# **Twitter Sentiment Analysis** 

### Understanding Brand Perception Through Natural Language Processing

## Business Problem and Context

In today's digital marketplace, social media has become the primary channel where customers express their opinions about products and brands. For companies like Apple and Google, understanding public sentiment on Twitter can provide invaluable insights into:

- **Product reception**: How are new product launches being received?
- **Brand health**: What's the overall sentiment toward our brand vs competitors?
- **Crisis detection**: Can we identify emerging negative sentiment before it becomes a PR crisis?
- **Customer service prioritization**: Which complaints need immediate attention?

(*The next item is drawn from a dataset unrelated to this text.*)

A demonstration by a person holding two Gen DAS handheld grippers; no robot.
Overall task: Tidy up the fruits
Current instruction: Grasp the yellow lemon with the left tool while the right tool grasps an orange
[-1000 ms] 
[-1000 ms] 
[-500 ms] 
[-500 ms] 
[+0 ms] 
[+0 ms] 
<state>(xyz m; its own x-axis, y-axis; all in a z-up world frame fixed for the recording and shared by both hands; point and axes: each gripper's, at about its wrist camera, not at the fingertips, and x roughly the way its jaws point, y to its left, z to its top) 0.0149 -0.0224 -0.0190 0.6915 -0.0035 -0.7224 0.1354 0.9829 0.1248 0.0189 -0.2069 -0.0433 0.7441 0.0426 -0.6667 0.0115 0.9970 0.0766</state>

**The Challenge**: Manually analyzing thousands of tweets daily is impossible. Customer service teams are overwhelmed, and by the time negative sentiment is identified through traditional methods, brand damage may already be done.

**Our Solution**: Build an automated sentiment classification system that can process Twitter data in real-time, categorizing tweets as positive, negative, neutral, or uncertain. This system will help stakeholders:

1. Monitor brand health continuously
2. Identify trending issues early
3. Route negative sentiment to customer service teams
4. Measure campaign effectiveness

**Success Metrics**: We aim to build a model that can accurately classify tweet sentiment with high precision and recall, particularly for negative sentiment (where misclassification is most costly from a business perspective).

## Table of Contents

1. [Business Understanding](#business-problem-and-context)
2. [Data Understanding](#data-understanding)
3. [Data Preparation](#data-preparation)
4. [Exploratory Data Analysis](#exploratory-data-analysis)
5. [Text Preprocessing & Feature Engineering](#text-preprocessing-and-feature-engineering)
6. [Modeling](#modeling)
7. [Model Evaluation & Interpretation](#model-evaluation-and-interpretation)
8. [Conclusions & Recommendations](#conclusions-and-recommendations)

## Data Understanding

Our dataset consists of tweets collected during the South by Southwest (SXSW) conference, where Apple and Google products were prominently discussed. Each tweet has been manually labeled by human judges for sentiment toward specific brands or products.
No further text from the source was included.